- What needs to be done
Given the material below, output exactly the lines from the line with "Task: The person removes" to the line with "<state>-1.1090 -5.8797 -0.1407", both ends included, and no other lines.

- Data to examine
══════════
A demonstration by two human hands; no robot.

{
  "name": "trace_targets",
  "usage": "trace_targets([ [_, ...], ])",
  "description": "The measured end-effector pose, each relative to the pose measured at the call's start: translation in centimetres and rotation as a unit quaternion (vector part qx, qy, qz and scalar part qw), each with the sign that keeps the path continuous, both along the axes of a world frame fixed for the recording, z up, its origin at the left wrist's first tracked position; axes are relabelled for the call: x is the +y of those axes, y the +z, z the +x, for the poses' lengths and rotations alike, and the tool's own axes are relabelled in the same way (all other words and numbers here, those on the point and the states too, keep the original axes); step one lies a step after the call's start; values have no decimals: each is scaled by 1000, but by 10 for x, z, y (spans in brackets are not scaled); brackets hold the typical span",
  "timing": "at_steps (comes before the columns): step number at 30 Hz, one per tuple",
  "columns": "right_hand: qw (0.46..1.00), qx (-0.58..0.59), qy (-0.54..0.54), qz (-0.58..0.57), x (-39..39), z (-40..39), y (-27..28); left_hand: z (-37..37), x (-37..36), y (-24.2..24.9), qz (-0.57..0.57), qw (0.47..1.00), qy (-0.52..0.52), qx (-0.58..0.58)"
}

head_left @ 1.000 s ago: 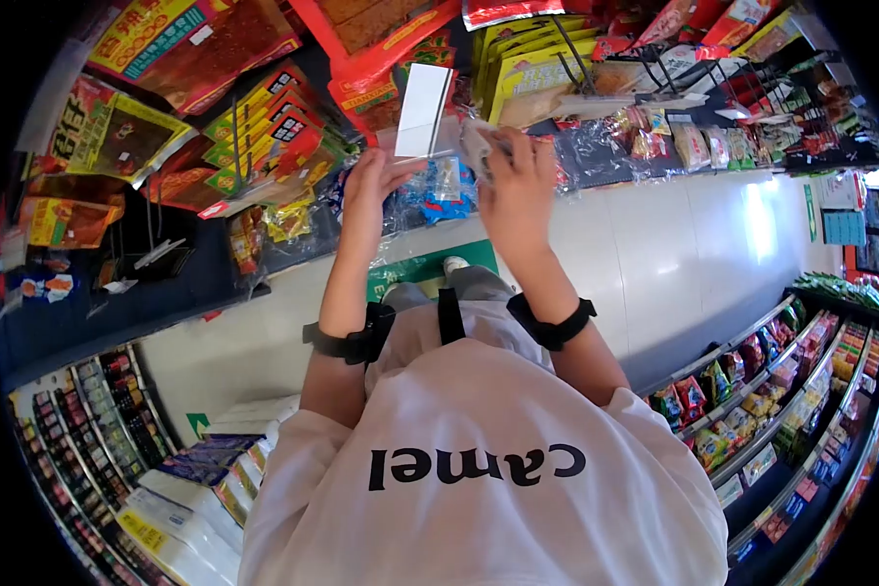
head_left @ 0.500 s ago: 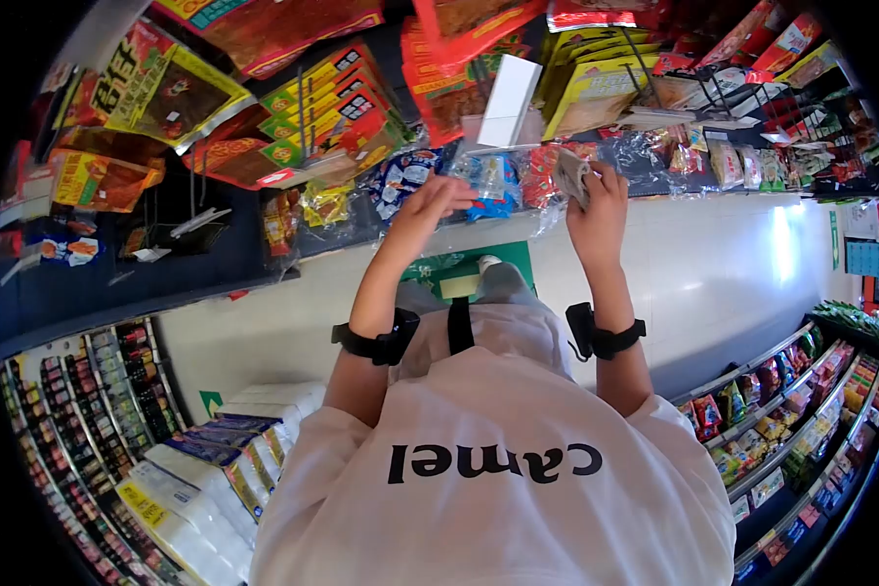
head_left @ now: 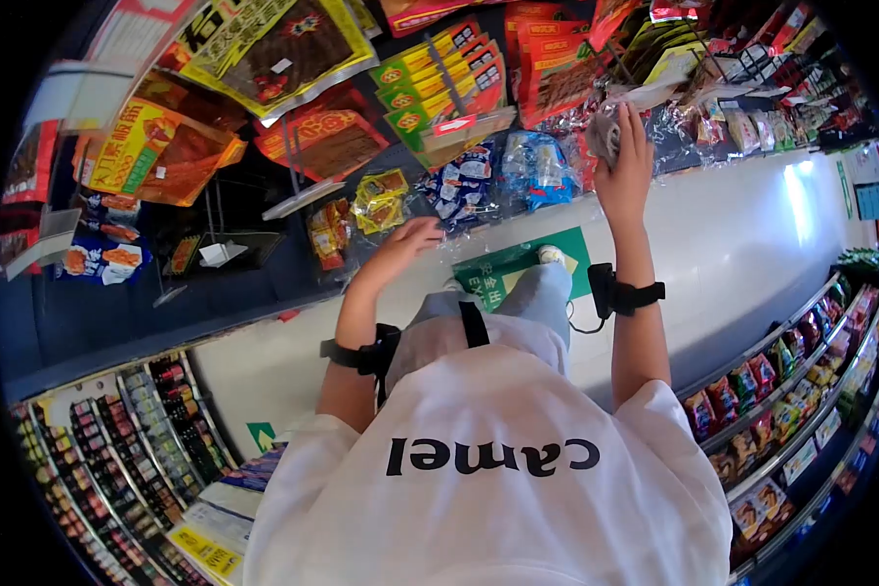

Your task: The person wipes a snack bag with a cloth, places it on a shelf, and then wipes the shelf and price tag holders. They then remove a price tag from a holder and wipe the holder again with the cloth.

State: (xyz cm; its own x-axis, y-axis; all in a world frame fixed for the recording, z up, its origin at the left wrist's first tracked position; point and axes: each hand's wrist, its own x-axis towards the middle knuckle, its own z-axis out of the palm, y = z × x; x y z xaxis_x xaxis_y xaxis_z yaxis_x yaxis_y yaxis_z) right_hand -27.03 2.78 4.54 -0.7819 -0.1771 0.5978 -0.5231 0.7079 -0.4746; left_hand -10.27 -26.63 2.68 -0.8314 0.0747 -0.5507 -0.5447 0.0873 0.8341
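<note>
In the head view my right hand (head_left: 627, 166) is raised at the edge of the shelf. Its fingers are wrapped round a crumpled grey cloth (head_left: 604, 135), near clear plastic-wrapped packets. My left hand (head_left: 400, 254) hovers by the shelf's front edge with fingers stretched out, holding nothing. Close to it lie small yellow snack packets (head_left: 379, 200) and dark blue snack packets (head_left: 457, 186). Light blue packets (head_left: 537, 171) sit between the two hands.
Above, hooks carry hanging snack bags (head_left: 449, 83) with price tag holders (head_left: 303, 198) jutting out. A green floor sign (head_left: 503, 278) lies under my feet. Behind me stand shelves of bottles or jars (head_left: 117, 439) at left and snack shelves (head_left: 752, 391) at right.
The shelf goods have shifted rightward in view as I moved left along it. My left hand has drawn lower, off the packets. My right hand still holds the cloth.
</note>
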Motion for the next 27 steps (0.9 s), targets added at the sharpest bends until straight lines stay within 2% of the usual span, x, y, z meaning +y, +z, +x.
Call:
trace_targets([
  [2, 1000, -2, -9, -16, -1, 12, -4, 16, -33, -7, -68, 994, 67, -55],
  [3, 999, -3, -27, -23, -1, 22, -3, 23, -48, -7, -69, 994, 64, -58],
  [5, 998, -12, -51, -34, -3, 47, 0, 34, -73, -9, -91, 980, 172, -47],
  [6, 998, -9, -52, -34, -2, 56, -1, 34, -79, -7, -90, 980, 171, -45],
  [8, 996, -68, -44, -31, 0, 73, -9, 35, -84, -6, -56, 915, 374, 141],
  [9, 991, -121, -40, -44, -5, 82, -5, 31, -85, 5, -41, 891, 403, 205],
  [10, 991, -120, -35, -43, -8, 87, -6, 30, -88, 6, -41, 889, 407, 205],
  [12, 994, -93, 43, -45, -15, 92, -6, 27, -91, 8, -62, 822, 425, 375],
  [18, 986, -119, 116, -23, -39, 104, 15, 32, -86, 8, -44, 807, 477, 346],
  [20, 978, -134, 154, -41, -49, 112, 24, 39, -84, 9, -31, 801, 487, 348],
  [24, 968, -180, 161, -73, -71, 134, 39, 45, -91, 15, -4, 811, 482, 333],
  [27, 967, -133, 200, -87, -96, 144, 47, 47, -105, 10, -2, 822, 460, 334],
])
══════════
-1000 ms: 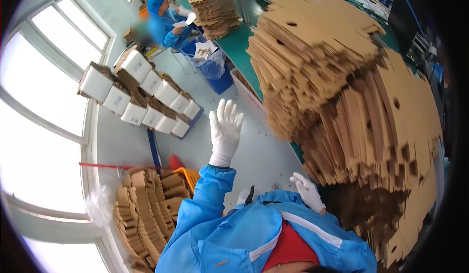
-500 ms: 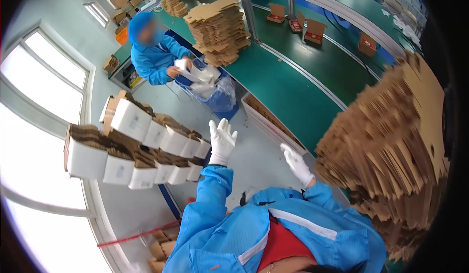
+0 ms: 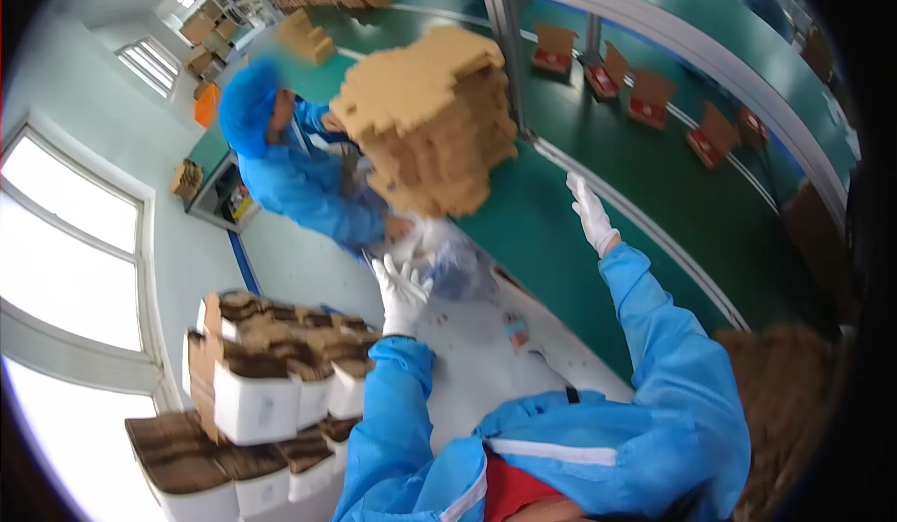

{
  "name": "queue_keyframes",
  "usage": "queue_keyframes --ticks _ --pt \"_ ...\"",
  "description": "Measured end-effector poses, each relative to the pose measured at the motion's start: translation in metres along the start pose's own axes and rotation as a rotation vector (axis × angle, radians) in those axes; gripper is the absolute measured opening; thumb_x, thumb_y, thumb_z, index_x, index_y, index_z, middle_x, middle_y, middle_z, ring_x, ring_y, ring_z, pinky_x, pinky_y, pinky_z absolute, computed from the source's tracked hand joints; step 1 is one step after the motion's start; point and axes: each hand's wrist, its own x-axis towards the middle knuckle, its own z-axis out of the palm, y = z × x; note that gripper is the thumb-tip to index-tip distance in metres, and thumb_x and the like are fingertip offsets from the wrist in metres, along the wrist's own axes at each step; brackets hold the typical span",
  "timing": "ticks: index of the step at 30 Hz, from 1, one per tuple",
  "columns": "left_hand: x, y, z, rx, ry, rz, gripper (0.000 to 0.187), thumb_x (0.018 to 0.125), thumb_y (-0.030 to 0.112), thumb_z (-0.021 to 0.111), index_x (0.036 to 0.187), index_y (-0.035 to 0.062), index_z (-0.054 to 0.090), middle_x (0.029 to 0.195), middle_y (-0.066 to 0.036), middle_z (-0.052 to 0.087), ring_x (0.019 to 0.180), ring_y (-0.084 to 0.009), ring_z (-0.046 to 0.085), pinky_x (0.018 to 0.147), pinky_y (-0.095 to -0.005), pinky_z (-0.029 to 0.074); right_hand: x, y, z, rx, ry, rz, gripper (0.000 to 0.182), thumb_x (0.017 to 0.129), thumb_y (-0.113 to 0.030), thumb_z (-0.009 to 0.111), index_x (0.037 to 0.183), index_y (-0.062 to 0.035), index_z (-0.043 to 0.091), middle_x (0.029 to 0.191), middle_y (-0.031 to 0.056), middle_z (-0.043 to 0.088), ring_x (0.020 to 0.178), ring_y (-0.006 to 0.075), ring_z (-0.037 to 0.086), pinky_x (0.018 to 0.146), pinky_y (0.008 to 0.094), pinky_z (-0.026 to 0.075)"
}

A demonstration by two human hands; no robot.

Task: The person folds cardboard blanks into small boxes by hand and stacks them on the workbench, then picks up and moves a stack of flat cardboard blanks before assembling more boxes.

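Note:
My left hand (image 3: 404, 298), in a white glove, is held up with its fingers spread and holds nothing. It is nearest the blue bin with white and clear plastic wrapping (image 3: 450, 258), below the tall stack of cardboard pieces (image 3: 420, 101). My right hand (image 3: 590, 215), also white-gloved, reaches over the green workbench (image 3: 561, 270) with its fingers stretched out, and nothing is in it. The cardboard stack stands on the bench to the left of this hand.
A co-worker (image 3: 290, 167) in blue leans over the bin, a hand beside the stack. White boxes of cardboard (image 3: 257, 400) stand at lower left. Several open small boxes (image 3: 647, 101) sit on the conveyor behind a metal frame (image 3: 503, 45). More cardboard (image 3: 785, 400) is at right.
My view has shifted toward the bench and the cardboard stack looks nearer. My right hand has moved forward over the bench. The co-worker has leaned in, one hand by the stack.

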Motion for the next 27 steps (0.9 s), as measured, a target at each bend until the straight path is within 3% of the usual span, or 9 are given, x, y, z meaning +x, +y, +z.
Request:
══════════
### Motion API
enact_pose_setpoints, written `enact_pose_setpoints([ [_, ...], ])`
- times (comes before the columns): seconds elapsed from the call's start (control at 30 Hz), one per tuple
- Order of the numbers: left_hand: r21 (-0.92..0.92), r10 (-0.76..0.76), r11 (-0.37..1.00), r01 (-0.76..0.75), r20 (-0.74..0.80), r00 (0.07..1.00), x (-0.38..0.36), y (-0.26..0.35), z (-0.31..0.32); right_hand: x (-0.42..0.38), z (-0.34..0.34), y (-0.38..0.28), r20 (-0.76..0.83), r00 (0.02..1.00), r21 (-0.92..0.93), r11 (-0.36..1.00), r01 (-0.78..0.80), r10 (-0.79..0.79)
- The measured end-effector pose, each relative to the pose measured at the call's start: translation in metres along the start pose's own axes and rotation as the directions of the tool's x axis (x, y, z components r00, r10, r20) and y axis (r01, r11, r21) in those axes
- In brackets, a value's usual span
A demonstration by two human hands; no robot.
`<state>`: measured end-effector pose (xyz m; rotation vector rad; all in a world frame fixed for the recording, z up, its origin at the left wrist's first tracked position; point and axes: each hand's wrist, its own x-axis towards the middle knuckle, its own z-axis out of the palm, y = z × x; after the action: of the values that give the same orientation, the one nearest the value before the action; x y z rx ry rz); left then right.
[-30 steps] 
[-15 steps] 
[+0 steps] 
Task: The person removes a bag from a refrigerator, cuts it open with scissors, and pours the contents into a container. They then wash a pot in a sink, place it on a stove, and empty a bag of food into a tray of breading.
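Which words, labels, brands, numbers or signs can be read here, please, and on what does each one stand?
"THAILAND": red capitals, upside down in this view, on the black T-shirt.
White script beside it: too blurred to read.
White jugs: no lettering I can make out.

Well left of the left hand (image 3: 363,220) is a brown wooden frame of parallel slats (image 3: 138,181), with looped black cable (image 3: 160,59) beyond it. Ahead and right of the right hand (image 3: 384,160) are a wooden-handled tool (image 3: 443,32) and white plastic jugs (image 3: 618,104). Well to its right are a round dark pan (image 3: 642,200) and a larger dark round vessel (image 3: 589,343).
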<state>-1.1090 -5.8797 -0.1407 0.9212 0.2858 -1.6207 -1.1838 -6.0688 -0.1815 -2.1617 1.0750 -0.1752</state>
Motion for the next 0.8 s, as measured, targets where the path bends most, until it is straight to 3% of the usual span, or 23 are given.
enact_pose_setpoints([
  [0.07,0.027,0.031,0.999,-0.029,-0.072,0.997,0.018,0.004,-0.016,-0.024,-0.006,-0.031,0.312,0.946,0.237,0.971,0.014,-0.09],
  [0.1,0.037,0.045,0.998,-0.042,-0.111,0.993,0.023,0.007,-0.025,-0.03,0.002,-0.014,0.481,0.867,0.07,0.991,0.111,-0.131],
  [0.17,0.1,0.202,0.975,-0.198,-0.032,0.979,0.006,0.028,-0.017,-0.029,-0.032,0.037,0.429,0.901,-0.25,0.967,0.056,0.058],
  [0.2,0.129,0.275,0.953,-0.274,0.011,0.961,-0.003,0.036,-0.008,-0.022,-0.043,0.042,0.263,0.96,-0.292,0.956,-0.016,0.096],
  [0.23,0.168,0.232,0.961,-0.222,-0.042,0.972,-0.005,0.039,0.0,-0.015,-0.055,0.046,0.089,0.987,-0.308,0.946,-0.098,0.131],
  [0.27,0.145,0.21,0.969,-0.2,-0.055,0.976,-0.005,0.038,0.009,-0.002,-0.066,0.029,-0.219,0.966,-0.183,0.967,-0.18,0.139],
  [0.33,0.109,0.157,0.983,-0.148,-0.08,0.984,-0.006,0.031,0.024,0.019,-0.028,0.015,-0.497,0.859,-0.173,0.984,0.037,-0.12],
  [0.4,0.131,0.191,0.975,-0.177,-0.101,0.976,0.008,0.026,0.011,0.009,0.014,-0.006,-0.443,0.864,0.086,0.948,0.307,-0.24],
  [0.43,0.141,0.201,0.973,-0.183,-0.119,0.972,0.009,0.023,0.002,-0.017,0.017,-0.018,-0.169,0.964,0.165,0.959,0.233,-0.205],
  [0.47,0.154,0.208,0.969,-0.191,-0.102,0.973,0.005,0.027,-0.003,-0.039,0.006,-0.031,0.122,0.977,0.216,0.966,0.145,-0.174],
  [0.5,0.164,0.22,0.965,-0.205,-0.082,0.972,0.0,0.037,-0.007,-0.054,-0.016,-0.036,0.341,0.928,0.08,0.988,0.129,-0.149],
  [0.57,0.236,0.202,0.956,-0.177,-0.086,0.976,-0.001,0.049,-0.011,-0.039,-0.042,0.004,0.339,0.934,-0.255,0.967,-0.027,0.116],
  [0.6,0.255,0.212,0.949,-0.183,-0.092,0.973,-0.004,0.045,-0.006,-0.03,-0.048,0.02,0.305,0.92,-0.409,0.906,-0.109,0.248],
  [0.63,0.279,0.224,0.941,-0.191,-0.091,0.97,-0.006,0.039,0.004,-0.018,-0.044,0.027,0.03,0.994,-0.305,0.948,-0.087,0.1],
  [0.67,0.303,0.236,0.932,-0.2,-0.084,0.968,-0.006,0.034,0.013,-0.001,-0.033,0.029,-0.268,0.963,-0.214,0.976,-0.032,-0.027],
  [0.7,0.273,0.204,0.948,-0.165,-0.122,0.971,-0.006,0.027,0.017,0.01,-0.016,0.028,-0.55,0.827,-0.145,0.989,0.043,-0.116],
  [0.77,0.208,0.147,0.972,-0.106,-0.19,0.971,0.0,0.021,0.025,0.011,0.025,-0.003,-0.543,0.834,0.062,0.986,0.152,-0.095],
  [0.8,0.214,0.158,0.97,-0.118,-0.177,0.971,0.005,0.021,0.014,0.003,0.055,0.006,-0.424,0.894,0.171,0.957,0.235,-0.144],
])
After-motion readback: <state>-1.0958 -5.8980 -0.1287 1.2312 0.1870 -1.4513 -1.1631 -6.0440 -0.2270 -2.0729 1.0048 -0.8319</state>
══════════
- Solution to the exercise
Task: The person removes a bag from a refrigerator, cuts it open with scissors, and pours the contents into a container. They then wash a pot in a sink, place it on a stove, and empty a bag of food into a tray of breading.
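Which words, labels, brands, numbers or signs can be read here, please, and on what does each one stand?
"THAILAND": red capitals, upside down in this view, on the black T-shirt.
White script beside it: too blurred to read.
White jugs: no lettering I can make out.

Well left of the left hand (image 3: 363,220) is a brown wooden frame of parallel slats (image 3: 138,181), with looped black cable (image 3: 160,59) beyond it. Ahead and right of the right hand (image 3: 384,160) are a wooden-handled tool (image 3: 443,32) and white plastic jugs (image 3: 618,104). Well to its right are a round dark pan (image 3: 642,200) and a larger dark round vessel (image 3: 589,343).
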<state>-1.1090 -5.8797 -0.1407 0.9212 0.2858 -1.6207 -1.1838 -6.0688 -0.1815 -2.1617 1.0750 -0.1752</state>

Here the exercise is finished.